В Любомле
Князь умирал. Его челюсть была на грани полного распада. Говорить он уже почти не мог. Страшные, неутихающие боли вызывали потребность двигаться, бежать, куда-то ехать, менять местоположение. С пришельцами он вовсе не хотел и не мог общаться.
Любомль, Берестий, Каменец, Рай… И опять Любомль. Он мало кого хотел видеть, кроме жены и дочери, которые с полуслова и взгляда понимали его.
Княжеский терем в Любомле стал последним пристанищем Владимира волынского.
Он то рвался на охоту, тоскуя по азарту выслеживания вепря или медведя, то днями, тихо постанывая от боли, проводил в храме св. Георгия, где под его же приглядом расписывали алтарь; то пропадал в железной мастерской.
А бывало, что днями маялся, не вставал с постели. На краю могилы его беспокоила судьба княжества, дорогих ему женщин.
Прямых наследников по мужской линии у Владимира Васильковича не было. Оставить княжество под началом жены в эту смутную пору усобиц и монголо-татарского лиха он никогда бы не решился. Это означало обречь Милавушку на рознь и раздоры с князьями-родственниками, на заискивание перед ханами и ханчиками, на бесконечные политические игры и тяжбы, неизбежные войны, походы и смуты. Всего этого он и врагу бы не пожелал, а не то, что жене и дочери.
Еще накануне похода с Телебугой в Польшу князь написал приватное послание любимому из родичей своих — двоюродному брату Мстиславу Данииловичу, князю луцкому, и пообещал ему волость свою.
Но иногда вдруг нападало на князя отчаяние. Мнилось, что по смерти его пойдут по ветру земли и все накопленное, содеянное им ради княжества, ради семьи. Черные видения наползали ночами. Гигантскими тараканами ползали по его земле пришельцы, гребли и тащили куда-то все, что попадало под руку. А водили тараканью свору не Телебуга или Ногай ненавистные, а сродний брат его Лев Даниилович галицкий, красавец, на коне в яблоках. И сын его, а Владимиров племянник Юрий… Беззвучно кричал тогда князь и бился на ложе своем. И вспархивала из чуткого сна княгиня, покоила своего Иванушку, целовала сухие, без капельки сна глаза его. И на все, на все готова была для него Милава. Возьми, говорила, прянув на колени перед образом Богородицы, возьми глаза мои, руки, душу мою, а облегчи его страдания, дай уснуть сердешному!
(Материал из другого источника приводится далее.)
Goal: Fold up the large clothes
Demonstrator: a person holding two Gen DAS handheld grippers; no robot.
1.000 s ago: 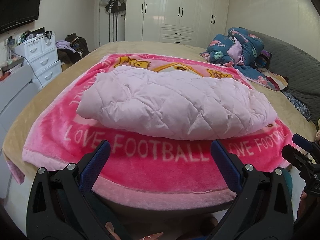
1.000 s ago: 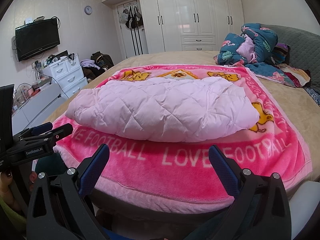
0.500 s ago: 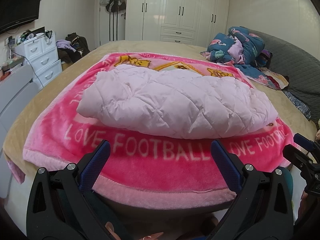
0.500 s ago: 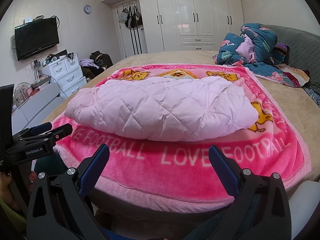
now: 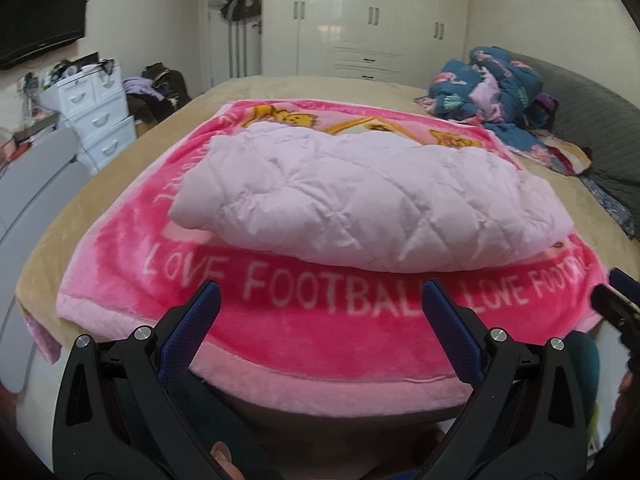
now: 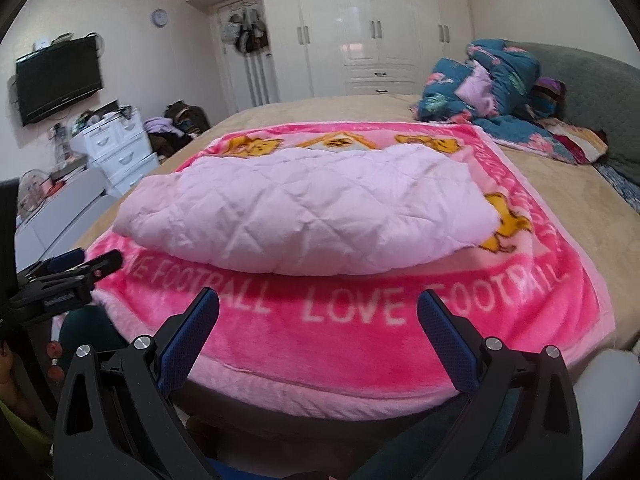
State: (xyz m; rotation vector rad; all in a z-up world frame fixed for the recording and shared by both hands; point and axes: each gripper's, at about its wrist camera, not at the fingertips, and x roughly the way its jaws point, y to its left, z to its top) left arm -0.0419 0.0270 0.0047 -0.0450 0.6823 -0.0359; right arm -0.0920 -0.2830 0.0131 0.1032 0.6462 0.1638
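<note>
Quilted pink coat (image 5: 360, 204), folded, is laid on a pink blanket (image 5: 320, 320) on the bed (image 5: 100, 184); crumpled bedding (image 5: 492, 88) is heaped beyond. Left gripper (image 5: 320, 312) and right gripper (image 6: 318, 316) are held spread and empty, short of the coat.

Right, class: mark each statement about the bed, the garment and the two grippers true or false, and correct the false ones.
1. The pale pink quilted garment lies on the pink blanket. True.
2. The left gripper is shut on the garment. False: it is open, short of the garment, holding nothing.
3. The right gripper is open and empty. True.
4. The blanket reads "LOVE FOOTBALL". True.
5. The blue bedding lies on top of the garment. False: it is heaped apart, by the headboard.
</note>
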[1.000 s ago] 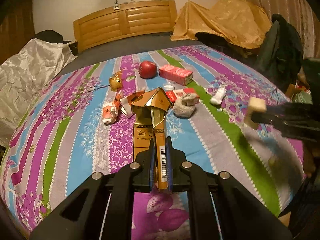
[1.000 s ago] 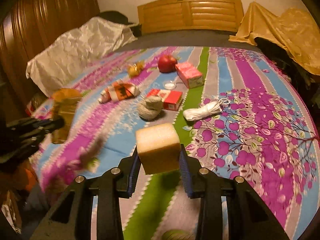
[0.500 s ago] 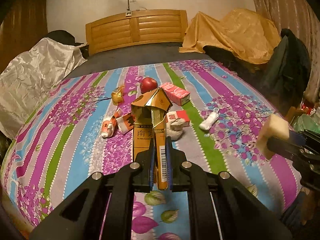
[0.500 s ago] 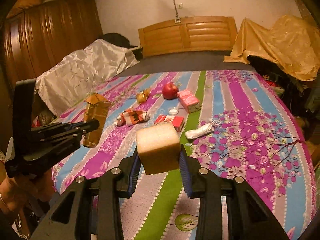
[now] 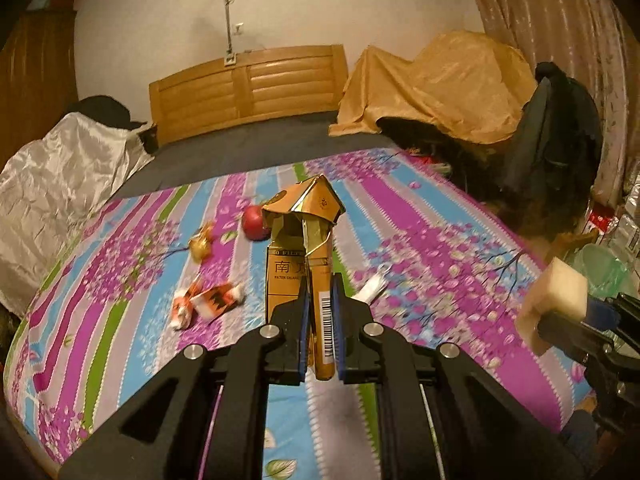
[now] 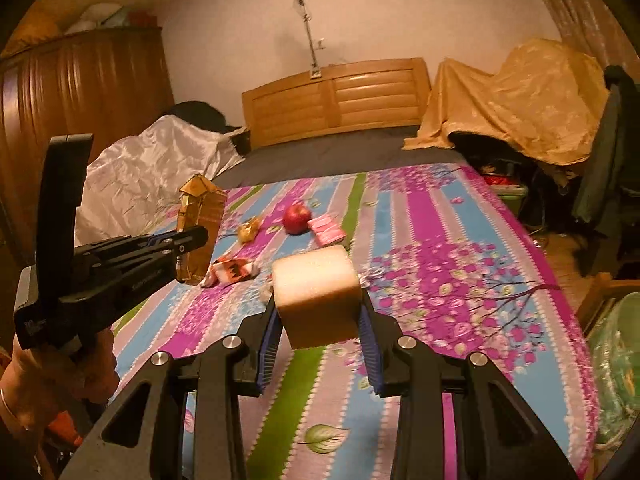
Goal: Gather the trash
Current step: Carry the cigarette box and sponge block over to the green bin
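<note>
The left claw is clamped tight on a torn gold cardboard cigarette carton, which stands straight up at twelve o'clock from its pads. The right claw grips a pale yellow foam cube (snug between both pads). Beyond, on the striped floral bedspread, lie an orange-and-white crumpled wrapper and, farther off at eleven o'clock, a red apple.

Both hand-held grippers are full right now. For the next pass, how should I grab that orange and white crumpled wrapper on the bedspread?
Pinch the orange and white wrapper across its narrow middle, coming from above. It lies flat and long on the bedspread, apart from the apple, so its ends offer little to hold.
</note>
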Available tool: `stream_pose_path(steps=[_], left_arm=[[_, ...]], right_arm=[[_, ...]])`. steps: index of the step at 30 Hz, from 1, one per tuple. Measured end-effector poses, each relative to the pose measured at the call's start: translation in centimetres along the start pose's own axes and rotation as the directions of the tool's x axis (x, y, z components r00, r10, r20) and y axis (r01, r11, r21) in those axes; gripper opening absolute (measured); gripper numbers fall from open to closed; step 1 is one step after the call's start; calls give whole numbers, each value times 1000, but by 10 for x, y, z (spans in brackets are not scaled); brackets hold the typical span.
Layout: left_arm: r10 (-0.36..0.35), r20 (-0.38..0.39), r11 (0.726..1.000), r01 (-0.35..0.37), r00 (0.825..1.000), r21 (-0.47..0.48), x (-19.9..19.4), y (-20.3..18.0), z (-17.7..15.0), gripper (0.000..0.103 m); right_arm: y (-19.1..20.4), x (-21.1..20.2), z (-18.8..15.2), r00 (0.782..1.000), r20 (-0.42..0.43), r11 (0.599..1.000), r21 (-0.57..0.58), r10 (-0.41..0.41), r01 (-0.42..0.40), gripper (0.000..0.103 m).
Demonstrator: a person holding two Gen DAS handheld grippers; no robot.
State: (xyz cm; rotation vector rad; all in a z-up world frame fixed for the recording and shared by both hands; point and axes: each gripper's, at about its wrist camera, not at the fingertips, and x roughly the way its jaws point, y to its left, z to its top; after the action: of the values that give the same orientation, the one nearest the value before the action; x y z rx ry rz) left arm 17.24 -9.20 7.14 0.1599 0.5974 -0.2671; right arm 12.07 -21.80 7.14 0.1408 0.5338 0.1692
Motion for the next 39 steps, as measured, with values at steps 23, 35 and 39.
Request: stream_pose_path(steps=[23,35,39], left_arm=[[-212,66,955,193,975,225,17,-187,55,9],[-386,24,856,348,922,383,38,-326,63,9],[-424,-8,813,385,906,438,46,-364,60,9]], right_arm=[[-165,-103,25,943,128,947,136,-308,291,37],[-317,-188,1,827,73,809,270,-558,522,37],[-357,-208,-9,799,40,771,295,-600,564,38]])
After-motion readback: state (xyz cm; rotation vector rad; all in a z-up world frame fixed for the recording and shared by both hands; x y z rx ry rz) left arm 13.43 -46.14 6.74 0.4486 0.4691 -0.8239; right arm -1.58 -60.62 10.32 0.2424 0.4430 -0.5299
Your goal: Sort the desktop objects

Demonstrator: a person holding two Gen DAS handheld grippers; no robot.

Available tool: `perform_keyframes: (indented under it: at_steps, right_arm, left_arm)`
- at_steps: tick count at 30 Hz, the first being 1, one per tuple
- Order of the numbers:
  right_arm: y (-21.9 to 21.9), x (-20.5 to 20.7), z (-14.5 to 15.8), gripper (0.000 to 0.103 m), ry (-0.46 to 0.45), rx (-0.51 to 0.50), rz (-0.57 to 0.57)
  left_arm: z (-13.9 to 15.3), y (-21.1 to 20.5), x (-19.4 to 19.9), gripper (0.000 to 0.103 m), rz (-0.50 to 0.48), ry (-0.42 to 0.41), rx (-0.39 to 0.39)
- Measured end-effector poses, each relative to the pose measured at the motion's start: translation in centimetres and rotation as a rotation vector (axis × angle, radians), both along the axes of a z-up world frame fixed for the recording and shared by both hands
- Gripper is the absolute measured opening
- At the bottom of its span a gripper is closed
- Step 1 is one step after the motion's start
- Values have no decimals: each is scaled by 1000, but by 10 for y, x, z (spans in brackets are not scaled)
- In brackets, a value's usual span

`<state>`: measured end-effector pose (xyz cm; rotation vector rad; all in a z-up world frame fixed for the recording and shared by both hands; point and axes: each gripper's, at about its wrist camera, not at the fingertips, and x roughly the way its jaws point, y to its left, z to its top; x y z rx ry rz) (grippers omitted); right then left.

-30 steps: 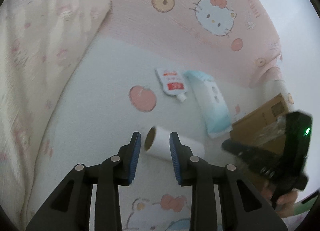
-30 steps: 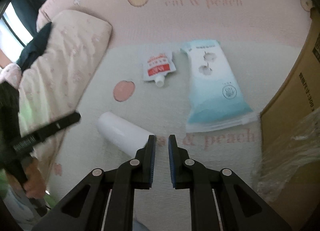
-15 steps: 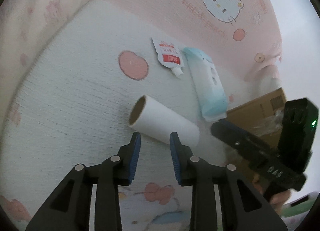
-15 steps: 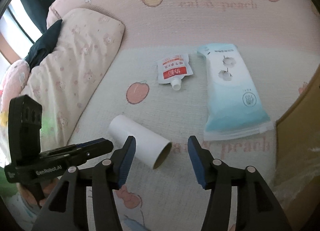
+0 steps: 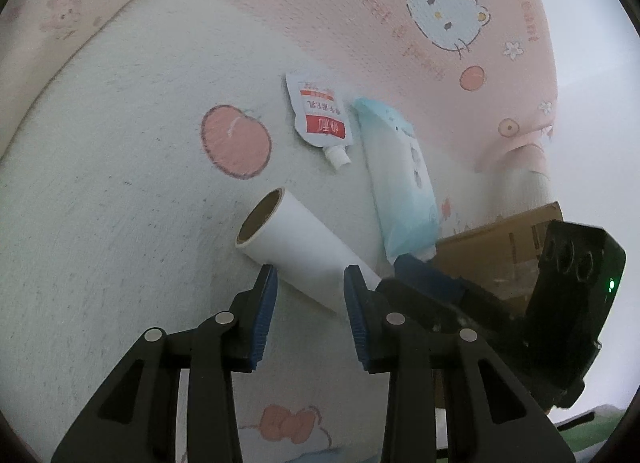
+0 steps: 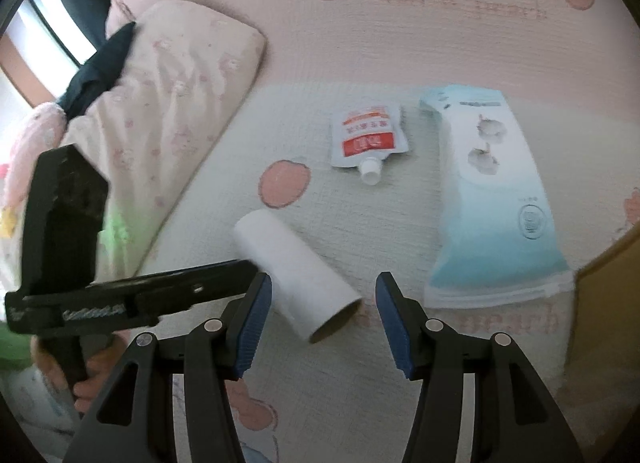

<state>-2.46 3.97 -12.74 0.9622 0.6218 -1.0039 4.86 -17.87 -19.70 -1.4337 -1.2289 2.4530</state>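
The white roll (image 5: 308,247), a paper-wrapped cardboard tube, is lying on its side on the pale bedspread (image 5: 120,223), with a pink peach print just beyond its far end. Both tools are angling downward toward it from opposite sides. The left gripper (image 5: 308,295) is hovering over the middle of the roll, its blue pads standing moderately apart and not pressing on anything. The right gripper (image 6: 324,303) is hanging over the roll's open end, its jaws spread wider and gripping nothing, the tube showing between them. A hand (image 6: 86,379) is wrapping around the left tool's black handle. Farther off, a small red-and-white spouted pouch (image 6: 368,139) is lying flat beside a blue-and-white wipes pack (image 6: 500,199), and a cardboard box (image 5: 500,243) is sitting at the right edge.
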Motion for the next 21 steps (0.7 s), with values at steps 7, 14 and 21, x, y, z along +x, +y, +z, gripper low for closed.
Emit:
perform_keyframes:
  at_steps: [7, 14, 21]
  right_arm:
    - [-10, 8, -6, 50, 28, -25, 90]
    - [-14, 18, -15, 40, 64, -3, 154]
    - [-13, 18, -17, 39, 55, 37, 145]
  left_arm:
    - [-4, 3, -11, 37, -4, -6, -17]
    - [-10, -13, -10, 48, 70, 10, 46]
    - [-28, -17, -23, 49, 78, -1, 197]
В одну из таких ночей, избавившись от видений, тихо и разумно повелел князь собрать все, что есть вокруг драгоценного. Тиуна разбудили, дворского. Набралось порядочно: камни, пояса в серебре и золоте — его и отцом оставленные, блюда серебряные, кубки, гривны и монисты, бабке и матери еще принадлежавшие. Поглядел князь, подержал материны пронизи, как бы взвешивая, и велел переплавить все в малые гривенки да раздать крестьянам.
И уснул, как заговоренный.
А Ольга тихо славила Богородицу, что услышала молитвы ее.
Видений больше не было. Призвал князь Мстислава луцкого, меньшего сына Даниилова, и объявил, что пришло время писать завещательные грамоты.
Одной грамотой отдал он землю всю, города, в том числе стольный град Владимир Волынский, «по своем животе» брату Мстиславу.
А другую грамоту всю посвятил жене Ольге и дочери Изяславе.
Княгине своей отказал он город Кобрин* с людьми и с данью. «Яко при мне даяли, — написал, — тако и по мне имать даяти Княгине моей…» Отказал он ей также несколько сел (Городел, Сомино) и с мытом: «а люди яко на мя тягли, тако и на Княгиню мою по моем животе». Монастырь свой — Апостолы — пожаловал Милаве-княгинюшке, а монастырю добавил село Березовичи, что купил за 50 гривен кун, пять локтей скарлату да броню отдал дощатую.
————————————————————
*Побывал Кобрин городом, крепостью и селом. При третьем разделе Польши был он пожалован А.В. Суворову, и полководец жил в нем несколько лет. Сейчас Кобрин— районный центр Белоруссии.